Bukan, gue bukan sedang
membicarakan masalah sistem seperti “boleh memakai baju bebas”, “rambut boleh
panjang”, dan berbagai macam perbedaan sistem lainnya.
Yang gue bicarakan adalah “perasaan”
saat sedang menjalain perkuliahan, yang “rasa”nya hampir sama saat menjalani
masa-masa SMA.
Bingung? Oke, akan gue coba
jelaskan.
Saat lulus SD (swasta) dan masuk
SMP (negeri), gue merasakan perubahaan suasana yang amat jauh.
Mulai dari
orang-orangnya, guru-gurunya, terutama interaksi di sekolah, gue merasakan
perbedaan yang teramat jauh.
Contohnya adalah saat SD, waktu
istirahat biasanya lapangan digunakan untuk bermain bola sedangkan saat SMP, hal
tersebut sudah tidak lagi (hal ini juga yang menyebabkan hilangnya hobi bermain
bola gue). Selain itu, di SMP gue mengenal budaya teriak-ke-seseorang-yang-berjalan-sendirian-di-tengah-lapangan-kosong.
Bodoh? Tentu saja, tapi gue lebih bodoh lagi karena ikut-ikutan.
Iya, pada masa SMP, gue hanya
seonggok bocah yang merasa keren karena ikut-ikutan.
Di SMP itu juga gue (menurut gue)
berada di titik terendah dalam hidup gue. Salah memilih teman, logika yang
salah, sok mengenal cinta, sikap dan pola pikir dan lain-lain. Pokoknya kalau
sekarang gue bertemu dengan diri gue sendiri di masa SMP, udah pasti gue
pukulin.
Untungnya, waktu itu gue belum
mengenal yang namanya Twitter.
Berlanjut ke SMA, gue (untungnya)
mengalami perubahan lagi. Gue menyesali sikap gue di SMP dan gue—layaknya burung
phoenix yang muncul dari debunya sendiri—menjadi diri gue yang baru. Hal itupun
akibat gue bertemu dengan mereka mereka yang membuat gue nyaman menjadi diri
gue sendiri.
*tinju lengan*
Selain itu, pola pikir gue
mengalami perubahan drastis. Tentang cara berpikir, cara berpendapat, tentang
cinta, dan berbagai macam hal lainnya mengalami perubahan yang akhirnya membuat
gue bangga dengan diri gue sendiri.
Selain hal baik, tentu saja gue
mengenal hal buruk. Untungnya gue gak masuk ke dalam hal buruk ini.
Hal buruk yang gue bicarakan
adalah suatu sistem bullying legal yaitu PAB/MOS/LDK.

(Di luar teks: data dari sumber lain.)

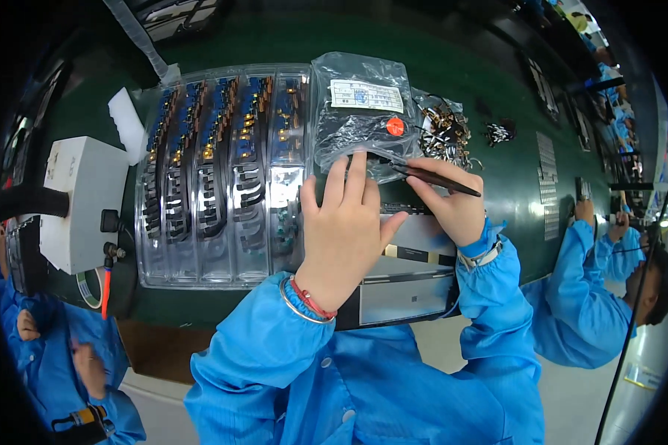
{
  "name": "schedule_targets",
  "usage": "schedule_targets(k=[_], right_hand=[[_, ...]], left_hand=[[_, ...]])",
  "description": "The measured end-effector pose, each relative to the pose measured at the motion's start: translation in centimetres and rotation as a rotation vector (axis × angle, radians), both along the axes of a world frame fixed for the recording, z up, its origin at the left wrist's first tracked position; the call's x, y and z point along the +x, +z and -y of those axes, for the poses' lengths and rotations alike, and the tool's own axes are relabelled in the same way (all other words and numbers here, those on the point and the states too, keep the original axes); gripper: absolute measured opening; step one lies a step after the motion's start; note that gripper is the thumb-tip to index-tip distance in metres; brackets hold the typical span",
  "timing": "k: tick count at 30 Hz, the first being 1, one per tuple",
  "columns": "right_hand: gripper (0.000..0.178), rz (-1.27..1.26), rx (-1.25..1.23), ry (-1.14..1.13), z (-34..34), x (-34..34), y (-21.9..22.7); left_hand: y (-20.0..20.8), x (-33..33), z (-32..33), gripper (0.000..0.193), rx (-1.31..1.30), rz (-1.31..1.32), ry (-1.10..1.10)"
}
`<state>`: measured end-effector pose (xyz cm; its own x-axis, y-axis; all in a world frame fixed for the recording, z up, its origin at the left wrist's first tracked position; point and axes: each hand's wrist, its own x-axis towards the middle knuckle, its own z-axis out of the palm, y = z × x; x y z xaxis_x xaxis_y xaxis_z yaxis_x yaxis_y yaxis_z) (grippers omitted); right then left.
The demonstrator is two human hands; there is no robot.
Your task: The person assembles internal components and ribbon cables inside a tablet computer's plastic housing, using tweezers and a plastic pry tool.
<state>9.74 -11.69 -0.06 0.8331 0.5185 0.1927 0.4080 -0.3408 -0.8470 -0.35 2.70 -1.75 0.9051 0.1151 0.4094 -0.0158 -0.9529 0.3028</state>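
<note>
A clear plastic bag [360, 104] with a white label and a round orange sticker lies on the table, with dark contents. My left hand [341, 226] reaches over its lower edge, fingers stretched out and spread, fingertips touching the plastic. Pinched in my right hand [456, 211] is a pair of black tweezers [445, 181], its tips pointing left at the bag's lower right corner. Whether the tips hold anything is too small to tell. Below the hands sits a flat grey and black device [404, 297], partly covered by my left hand.
Left of the bag stands a clear compartment tray [200, 278] with rows of blue, gold and black small parts. A pile of thin cables [444, 133] lies right of the bag, with a smaller pile of metal pieces [500, 132] beyond. A white box [89, 204] is far left. Co-workers sit on both sides.
</note>
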Motion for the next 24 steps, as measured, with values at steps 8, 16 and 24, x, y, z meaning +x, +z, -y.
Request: schedule_targets(k=[8,16,24], right_hand=[[0.023,0.191,-0.162,0.033,-0.41,0.27,0.21],[0.020,0.160,-0.156,-0.007,-0.28,0.08,0.27],[0.019,0.168,-0.186,0.007,-0.39,0.19,0.25]], left_hand=[[0.02,-0.18,-0.11,0.049,-0.052,-0.059,-0.009],[0.05,-0.36,-0.11,0.048,-0.075,-0.069,-0.013],[0.12,-0.34,-0.14,0.047,-0.074,-0.068,-0.016]])
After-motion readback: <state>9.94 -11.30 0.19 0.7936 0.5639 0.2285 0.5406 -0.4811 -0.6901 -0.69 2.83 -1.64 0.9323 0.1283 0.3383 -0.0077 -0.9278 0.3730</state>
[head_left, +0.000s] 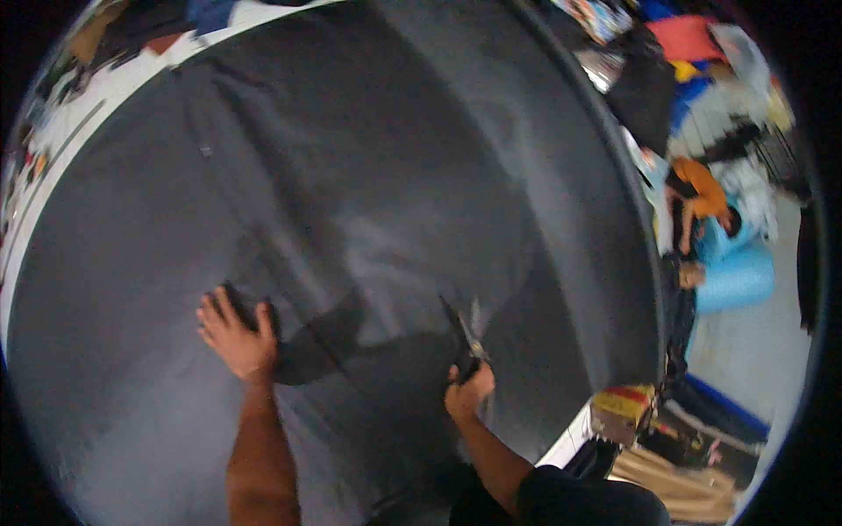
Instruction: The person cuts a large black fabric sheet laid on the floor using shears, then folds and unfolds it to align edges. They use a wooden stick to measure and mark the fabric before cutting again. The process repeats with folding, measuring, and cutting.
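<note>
A wide sheet of dark grey fabric point(395, 158) lies spread before me, with soft folds and a long crease line running down toward the middle. My left hand point(237, 335) rests flat on it at the left, fingers spread, holding nothing. At centre right, my right hand point(471, 392) grips a pair of scissors point(474, 344) by the black handles. The blades stand apart and point away from me over the fabric. Whether any cloth lies between them is hard to make out.
A white edge point(48, 175) curves along the left. On the right, a person in an orange top point(702, 188) bends beside a light blue roll point(737, 279). Nearer are a red and yellow cardboard box point(621, 412) and brown cardboard point(675, 480). Mixed bags and cloth pile up at the upper right.
</note>
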Demonstrator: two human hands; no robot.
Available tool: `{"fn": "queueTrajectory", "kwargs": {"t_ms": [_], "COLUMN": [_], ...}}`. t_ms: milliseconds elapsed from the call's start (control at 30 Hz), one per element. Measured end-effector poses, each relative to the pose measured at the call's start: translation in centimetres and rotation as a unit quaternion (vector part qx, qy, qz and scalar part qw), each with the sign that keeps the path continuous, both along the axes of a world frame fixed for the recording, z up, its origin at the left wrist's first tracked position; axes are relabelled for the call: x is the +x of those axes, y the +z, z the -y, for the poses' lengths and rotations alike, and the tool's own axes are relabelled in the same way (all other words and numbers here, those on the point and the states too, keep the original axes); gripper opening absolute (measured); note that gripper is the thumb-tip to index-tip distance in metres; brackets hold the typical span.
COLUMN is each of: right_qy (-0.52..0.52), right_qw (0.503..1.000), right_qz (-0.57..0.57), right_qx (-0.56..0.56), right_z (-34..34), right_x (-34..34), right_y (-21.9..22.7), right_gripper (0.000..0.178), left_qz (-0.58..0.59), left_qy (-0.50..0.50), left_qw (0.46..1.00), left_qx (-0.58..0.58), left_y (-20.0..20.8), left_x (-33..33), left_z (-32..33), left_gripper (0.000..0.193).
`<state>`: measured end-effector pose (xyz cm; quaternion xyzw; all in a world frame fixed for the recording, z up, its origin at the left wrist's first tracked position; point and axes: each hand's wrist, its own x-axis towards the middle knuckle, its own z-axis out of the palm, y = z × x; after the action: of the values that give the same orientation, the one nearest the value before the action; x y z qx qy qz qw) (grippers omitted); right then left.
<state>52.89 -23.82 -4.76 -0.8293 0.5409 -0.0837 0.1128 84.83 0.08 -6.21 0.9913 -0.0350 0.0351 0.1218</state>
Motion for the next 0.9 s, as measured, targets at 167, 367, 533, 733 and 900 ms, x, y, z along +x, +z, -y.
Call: {"fn": "queueTrajectory", "kwargs": {"t_ms": [167, 367, 533, 733, 900], "right_qy": [0.055, 0.071, 0.094, 0.121, 0.046], "right_qw": [0.995, 0.995, 0.974, 0.942, 0.98], "right_qz": [0.081, 0.074, 0.199, 0.184, 0.04], "right_qx": [-0.01, -0.008, 0.057, 0.251, 0.187], "right_z": [0.2, 0.0, 0.6, 0.0, -0.4], "right_x": [0.7, -1.2, -4.2, -22.4, -48.1], "right_y": [1.0, -0.6, 0.2, 10.1, 7.9], "right_gripper": [0.051, 0.069, 0.064, 0.041, 0.046], "left_qz": [0.018, 0.094, -0.089, -0.372, -0.431], "left_qy": [-0.007, -0.131, -0.22, -0.031, 0.242], "left_qw": [1.0, 0.933, 0.944, 0.917, 0.852], "left_qx": [0.024, -0.321, -0.23, -0.145, -0.169], "left_y": [-3.5, 7.3, 13.6, 12.5, 8.3], "left_x": [0.9, -1.0, -23.1, -54.6, -75.3], "left_z": [-2.7, -6.8, -10.1, -34.6, -42.7], "left_gripper": [0.075, 0.065, 0.061, 0.061, 0.053]}}
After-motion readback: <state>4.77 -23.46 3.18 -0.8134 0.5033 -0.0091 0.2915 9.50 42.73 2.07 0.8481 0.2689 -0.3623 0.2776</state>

Gue merasa itu sistem terbodoh
yang ada di dunia ini. Sekelompok orang yang baru masuk ke suatu tempat baru,
pasti membutuhkan pertolongan untuk mengenal tempat tersebut. Tapi bukannya
dibantu, malah ditindas dan diberi teriakan.
Sebut gue manja/cengeng, tapi gue
sama sekali gak suka diteriakin di depan wajah. Apapun alasannya.
Jangan salah, gue menikmati waktu
yang gue habiskan di KIR (minus di-PAB-kan dan meng-LDK-kan), tapi sampai sekarang,
gue gak pernah merasa diterima di ekskur tersebut.
Hmmm... entah kenapa rasanya gue menemukan
jawaban untuk pertanyaan gue.
Oke, kembali ke pertanyaan awal
gue: “Kenapa SMA dan perkuliahan rasanya (hampir) sama?”
Mungkin karena mindset gue gak
mengalami perubahan yang teramat drastis, mungkin karena gue diterima di
fakultas yang unik ini dengan cara yang teramat kekanak-kanakan layaknya
PAB/MOS/LDK di masa SMA, mungkin karena gue menemukan teman-teman baru yang
nyaman yang mirip dengan teman-teman SMA waktu pertama kali gue menjejakkan
kaki gue di tempat itu.
Mungkin...
p.s. For all the people whom I
considered as “friend”: Thanks, buddy.